> What you will do:
From the first line of the data down to and including the line with "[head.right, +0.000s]", copy everything exactly, leaving out pictures.

> Supplied information:
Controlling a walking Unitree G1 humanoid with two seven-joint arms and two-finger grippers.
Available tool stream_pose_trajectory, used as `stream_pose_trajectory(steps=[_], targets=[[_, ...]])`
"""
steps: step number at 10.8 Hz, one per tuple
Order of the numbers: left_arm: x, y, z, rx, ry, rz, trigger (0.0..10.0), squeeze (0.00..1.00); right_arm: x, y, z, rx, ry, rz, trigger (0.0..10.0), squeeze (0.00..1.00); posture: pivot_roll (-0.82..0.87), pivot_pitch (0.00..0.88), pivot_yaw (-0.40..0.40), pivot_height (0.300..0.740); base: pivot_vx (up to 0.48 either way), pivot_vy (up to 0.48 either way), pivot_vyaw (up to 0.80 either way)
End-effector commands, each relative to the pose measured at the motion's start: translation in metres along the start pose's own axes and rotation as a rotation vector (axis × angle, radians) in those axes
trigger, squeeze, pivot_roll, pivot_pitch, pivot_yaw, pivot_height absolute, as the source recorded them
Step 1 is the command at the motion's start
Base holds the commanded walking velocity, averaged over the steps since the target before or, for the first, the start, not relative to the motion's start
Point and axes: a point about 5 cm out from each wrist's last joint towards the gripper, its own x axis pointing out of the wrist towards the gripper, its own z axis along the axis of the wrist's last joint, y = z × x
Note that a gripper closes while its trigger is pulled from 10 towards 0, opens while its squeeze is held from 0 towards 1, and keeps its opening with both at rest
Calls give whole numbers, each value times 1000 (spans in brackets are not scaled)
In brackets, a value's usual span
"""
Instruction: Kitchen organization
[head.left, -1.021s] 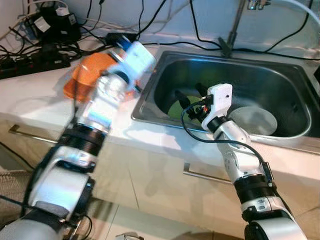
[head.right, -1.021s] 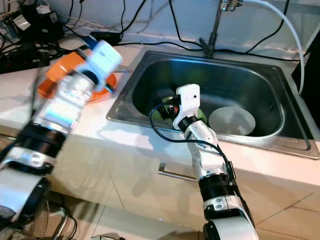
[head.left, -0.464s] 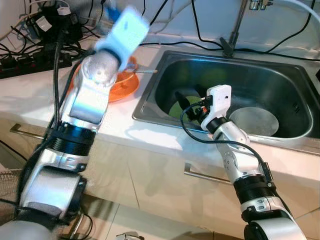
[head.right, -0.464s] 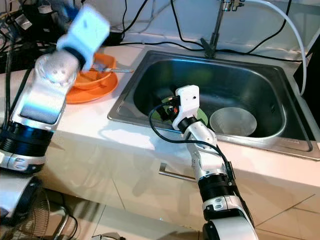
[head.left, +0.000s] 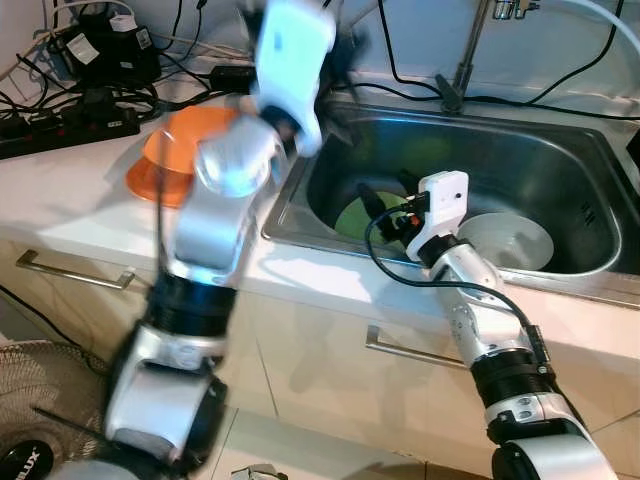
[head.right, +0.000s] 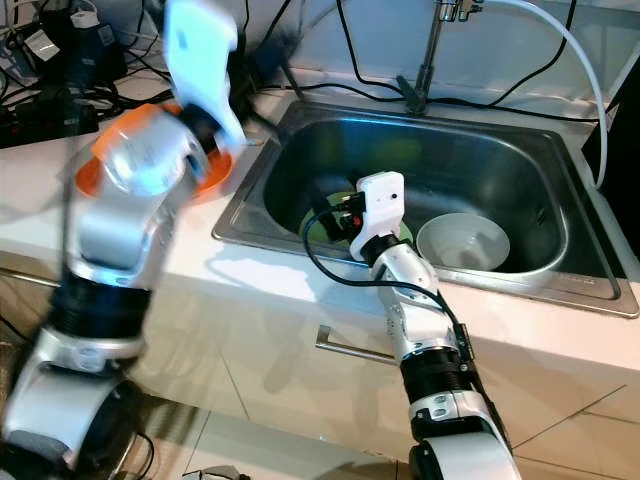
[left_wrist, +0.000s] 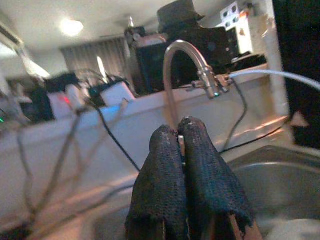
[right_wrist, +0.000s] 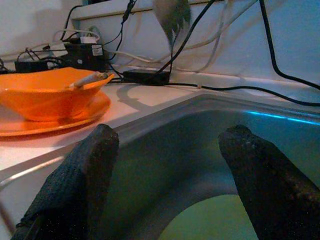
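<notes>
The raised silver left arm (head.left: 235, 170) is smeared by motion blur and covers much of the orange bowl and plate (head.left: 165, 150) on the white tabletop (head.left: 70, 190). The flat green plate (head.left: 362, 212) in the steel sink (head.left: 520, 160) is partly hidden behind the right gripper (head.left: 378, 200). The curved chrome tap (head.left: 470, 50) is cut off by the top edge.

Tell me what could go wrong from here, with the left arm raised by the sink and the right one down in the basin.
1. The left gripper, fingers shut, is up near the faucet and the loose cables; a wide swing could snag one.
2. The left arm hangs over the orange bowl and orange plate; lowering it carelessly could knock them.
3. The right gripper sits open inside the sink above the green plate, beside the white bowl; a sideways move could strike the bowl.
</notes>
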Motion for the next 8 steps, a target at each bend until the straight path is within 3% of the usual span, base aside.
stream_pose_trajectory(steps=[1, 2, 5, 8], targets=[[-4, 4, -6, -89, 5, -3, 10000, 0, 1, -4, 7, -20, -24, -14, 10000, 0, 90, 0, 18, 740, 0, 0, 0], [-6, 1, -14, -176, 16, -35, 10000, 0, 1, -5, 8, -27, -28, -18, 10000, 0, 84, 0, 20, 740, 0, 0, 0], [-16, -7, -40, -276, 91, -94, 10000, 0, 1, -4, 11, -51, -40, -13, 10000, 0, 77, 0, 20, 740, 0, 0, 0], [-20, -13, -46, -339, 101, -126, 10000, 0, 4, 14, 13, -43, -53, 93, 10000, 0, 74, 0, 20, 740, 0, 0, 0]])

> Exercise response:
Controlling a walking Unitree G1 humanoid with two seven-joint arms and two-finger grippers.
Available tool stream_pose_trajectory, used as `stream_pose_trajectory(steps=[_], targets=[[_, ...]])`
"""
steps: step number at 10.8 Hz, one per tuple
Order of the numbers: left_arm: x, y, z, rx, ry, rz, trigger (0.0..10.0), squeeze (0.00..1.00); right_arm: x, y, z, rx, ry, rz, trigger (0.0..10.0), squeeze (0.00..1.00); posture: pivot_roll (-0.82..0.87), pivot_pitch (0.00..0.88), pivot_yaw (-0.40..0.40), pivot_height (0.300..0.740); base: pivot_vx (up to 0.48 either way), pivot_vy (up to 0.48 either way), pivot_vyaw (up to 0.80 either way)
End-effector commands, each relative to the pose measured at the motion's start: translation in metres along the start pose's own axes and rotation as a rotation vector (axis × angle, radians) in those axes
trigger, squeeze, pivot_roll, pivot_pitch, pivot_yaw, pivot_height absolute, as the source recorded them
Step 1 is the command at the motion's start
Base holds the commanded walking velocity, averaged over the steps since the target before or, for the first, the start, not relative to the motion's start
Point and axes: a point about 5 cm out from each wrist's last joint towards the gripper, its own x axis pointing out of the wrist towards the gripper, its own z axis along the axis of the wrist's last joint, y = z × x
Note that a gripper closes while its trigger is pulled from 10 towards 0, opens while its squeeze is held from 0 towards 1, and keeps its opening with both at rest
Calls give whole numbers, each value times 1000 (spans in brackets are not scaled)
In brackets, a value's usual span
"""
Instruction: Kitchen organization
[head.left, -1.021s] 
[head.right, -1.021s] 
[head.left, -0.464s] 
[head.right, -0.464s] 
[head.left, +0.000s] 
[head.right, +0.000s] 

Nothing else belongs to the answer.